Ma anche discorsi del tipo: “… ed è questo il punto principale che mi ha fatto sopramodo maravigliare. Inoltre, non potendoci avvalere di fili a piombo per le ovvie ragioni che sono sotto gli occhi di tutti …”, e qui l’Assemblea rise di cuore, “ … io propongo di costruire, a lato di quella, un piano inclinato che percorra il vertice e la base per tutta la sua lunghezza, affinché il grave che trapassasse in altrettanto tempo amendue quelli spazii, ispezionasse intieramente la voluta pendenza …”.
“Orbene”, lo interruppe ad un certo punto il Podestà, “restiamo intieramente istrutti di quanto voi temerariamente asserite. Ma, ora io vi chieggo: codesta vostra torre averà o non averà a pendere per lo dovuto intervallo di gradi trenta?”.

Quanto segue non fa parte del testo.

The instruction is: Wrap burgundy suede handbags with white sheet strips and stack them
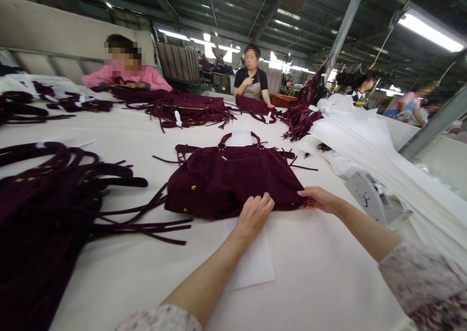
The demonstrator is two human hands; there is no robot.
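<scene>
A dark maroon handbag [242, 170] lies flat on the white table in front of me, its handles pointing away. It has a zip on the upper face, gold studs at the left end and thin straps out to both sides. My left hand [255, 212] is closed on the near edge of the handbag, right of its middle, fingertips partly hidden. My right hand [318, 199] pinches the handbag's near right corner between thumb and fingers. White paper [255, 263] lies partly under the handbag, and more white paper [241, 132] shows between its handles.
Stacked maroon bags [40, 214] with trailing straps fill the left side. More maroon bags [189, 108] and a strap heap [299, 119] lie farther back. White sheeting [365, 141] and a grey tape-dispenser-like object [368, 200] are at right. Co-workers [251, 76] are across the table.
</scene>
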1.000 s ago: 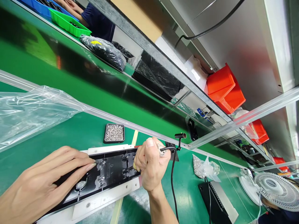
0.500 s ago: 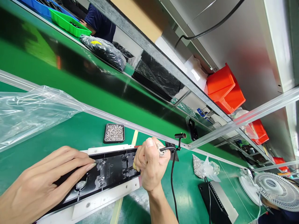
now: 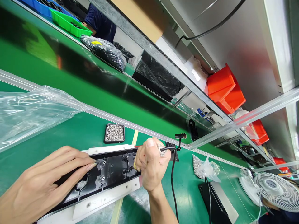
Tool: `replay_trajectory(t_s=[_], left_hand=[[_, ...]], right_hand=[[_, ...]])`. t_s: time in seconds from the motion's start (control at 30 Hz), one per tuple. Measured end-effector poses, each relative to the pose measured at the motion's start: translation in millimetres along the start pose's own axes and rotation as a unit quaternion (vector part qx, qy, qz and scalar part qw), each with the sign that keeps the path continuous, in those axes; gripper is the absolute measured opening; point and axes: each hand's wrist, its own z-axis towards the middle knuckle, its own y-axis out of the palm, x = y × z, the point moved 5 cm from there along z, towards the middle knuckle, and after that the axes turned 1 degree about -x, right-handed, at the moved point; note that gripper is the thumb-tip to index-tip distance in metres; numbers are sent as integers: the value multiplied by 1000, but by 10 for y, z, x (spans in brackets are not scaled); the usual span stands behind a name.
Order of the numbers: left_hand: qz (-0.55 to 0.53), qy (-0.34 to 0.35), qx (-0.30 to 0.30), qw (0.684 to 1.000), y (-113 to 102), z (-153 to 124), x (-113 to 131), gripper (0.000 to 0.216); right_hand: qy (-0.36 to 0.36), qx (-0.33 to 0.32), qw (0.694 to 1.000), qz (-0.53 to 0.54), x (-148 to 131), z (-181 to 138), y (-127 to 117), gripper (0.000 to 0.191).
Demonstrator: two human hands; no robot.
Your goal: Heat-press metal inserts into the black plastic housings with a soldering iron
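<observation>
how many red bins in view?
3, all at right: large red bin on the upper shelf, second red bin lower down, third red bin near the fan; more may be hidden.

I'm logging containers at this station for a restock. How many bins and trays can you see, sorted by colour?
Red bins: 3 in view, one lower on the rack and one partly hidden
Green tray: 1
Blue tray: 1
Black tray of small metal parts: 1
Total: 6

Black panel, green table, orange bins
</observation>
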Motion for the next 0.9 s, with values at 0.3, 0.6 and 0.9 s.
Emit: replay_trajectory(t_s=[0.3,0.6,0.9], left_hand=[[12,20,-1,1000,6,14,-3,28],[26,49,0,998,16,-32,-79,27],[9,12,-3,1000,7,-11,-8,30]], right_hand=[[7,6,1000,16,9,18,-3,67],[-1,0,1000,-8,-12,5,13,66],[0,-1,1000,4,5,18,6,66]])
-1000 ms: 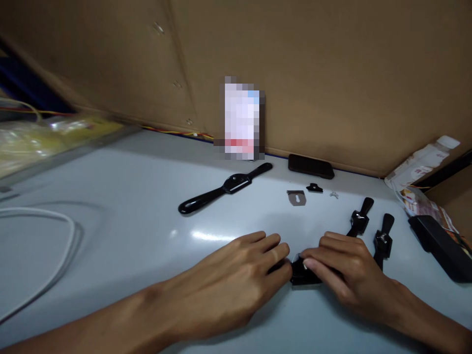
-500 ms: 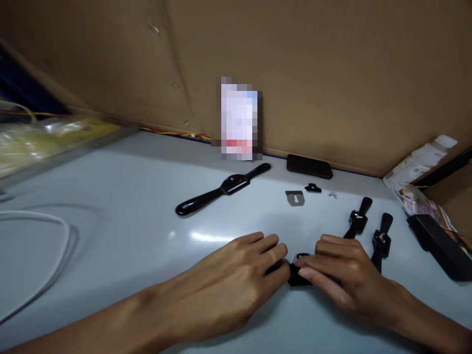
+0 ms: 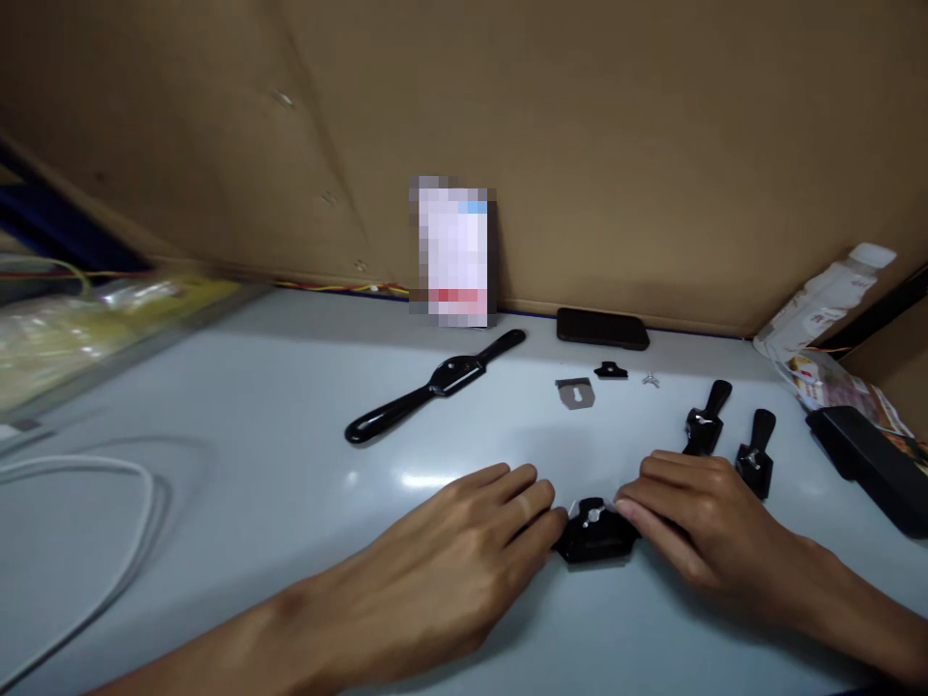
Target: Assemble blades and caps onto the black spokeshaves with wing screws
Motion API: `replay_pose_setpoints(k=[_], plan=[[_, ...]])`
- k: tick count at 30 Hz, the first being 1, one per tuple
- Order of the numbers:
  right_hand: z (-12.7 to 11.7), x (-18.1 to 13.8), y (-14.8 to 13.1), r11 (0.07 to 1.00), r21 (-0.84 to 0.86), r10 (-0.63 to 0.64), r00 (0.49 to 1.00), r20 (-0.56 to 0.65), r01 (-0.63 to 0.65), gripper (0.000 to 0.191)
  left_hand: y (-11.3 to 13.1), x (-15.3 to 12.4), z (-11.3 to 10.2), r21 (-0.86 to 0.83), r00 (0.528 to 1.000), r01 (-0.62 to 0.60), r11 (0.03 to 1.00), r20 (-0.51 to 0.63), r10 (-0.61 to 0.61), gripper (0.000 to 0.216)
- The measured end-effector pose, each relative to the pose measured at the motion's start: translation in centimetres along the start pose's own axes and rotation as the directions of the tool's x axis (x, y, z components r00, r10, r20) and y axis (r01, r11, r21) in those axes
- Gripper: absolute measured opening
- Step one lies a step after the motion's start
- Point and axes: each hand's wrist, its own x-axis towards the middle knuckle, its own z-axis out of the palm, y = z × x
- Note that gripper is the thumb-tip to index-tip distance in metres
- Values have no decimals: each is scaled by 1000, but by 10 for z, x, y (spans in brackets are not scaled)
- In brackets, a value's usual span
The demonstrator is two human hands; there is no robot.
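Observation:
A black spokeshave lies low over the table in front of me, with a silver wing screw on its middle. Its left handle is hidden under my left hand, whose fingers are wrapped round it. My right hand is closed at the other end, thumb and fingertips together beside the screw. Beyond them lie a loose steel blade, a small black cap and a silver wing screw. Farther left rests a spokeshave body without a blade.
Two assembled spokeshaves lie to the right, near a black case-like object. A dark phone-like slab, a blurred-out panel and a bottle stand along the cardboard wall. A white cable curves at left.
My right fingers have drawn back to the right from the spokeshave's middle, uncovering the wing screw. My left hand keeps its hold. The view has shifted slightly.

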Motion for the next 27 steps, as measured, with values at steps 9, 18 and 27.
replay_pose_setpoints(k=[9, 18, 27], plan=[[4, -3, -3, 998, -58, 28, 999, 28, -26, 38, 0, 0, -1, 2, 1000, -4, 1000, -20, 4, 21], [-16, -3, -2, 997, -33, 83, 953, 292, -77, 35, -1, -2, 0, 1, 1000, 8, 1000, -4, -8, 20], [-14, -2, 1, 996, 12, 81, 943, 322, -89, 32, 0, -2, -1, 17, 1000, -8, 1000, -10, 8, 20]])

“Cioé, cioé …”, rispose il Paroccola, “…cioé. Non è che la torre mia avrà a pendere per sua intrinseca declività inquantocché, sia ben inteso, io la farò dritta, drittissima. Penderà, certo che penderà. Ma sarà l’occhio e non la fattura il principio efficiente della pendenza. Mi spiego ….”, e qui più volte il Paroccola si schiarì la gola, avendo ben inteso che era quello il punto fondamentale del discorso, “la torre mia sarà dritta, vi dico, e dritta parrà finquando, a costruzione ultimata, noi non faremo torto il terreno substante, con la qual cosa io significo: che alla base della Torre e per l’intiera estensione di piazza dé Miraculi io farò trasportarvi gran quantità di terra, bastevole a farla acclive per quanto pià vi piace e non solo di gradi trenta … “.
A questo punto il Podestà, che aveva alfine capito in cosa il progetto esattamente consistesse, si alzò di scatto in piedi e, senza profferir parola ma rosso in volto e fuor di sé, fece un cenno ai due armigeri che presidiavano la Sala e in men che non si dica il Paroccola si vide testé tratto in arresto e condotto ai ferri.
Il povero ingegniere, vista così disprezzata l’opera sua, cadde in istato di così smanioso sconforto che, solo e sconosciuto, nel giro di pochi anni morì. Di torri che pendevano, di acclività e declività, a Pisa non se ne parlò più per lo spazio di quindici anni.
Fu solo nell’anno 1173, poscia che fusse trapassato il vecchio Podestà e che altro più mite e meno pretenzioso venisse al suo posto, il progetto della torre fu ripreso e di buona lena conchiuso.
Forse che non pende quanto il vecchio Podestà sperava, ma certo è che si tratta di ugualmente meravigliosa e straordinaria opera quale mai più se ne faranno.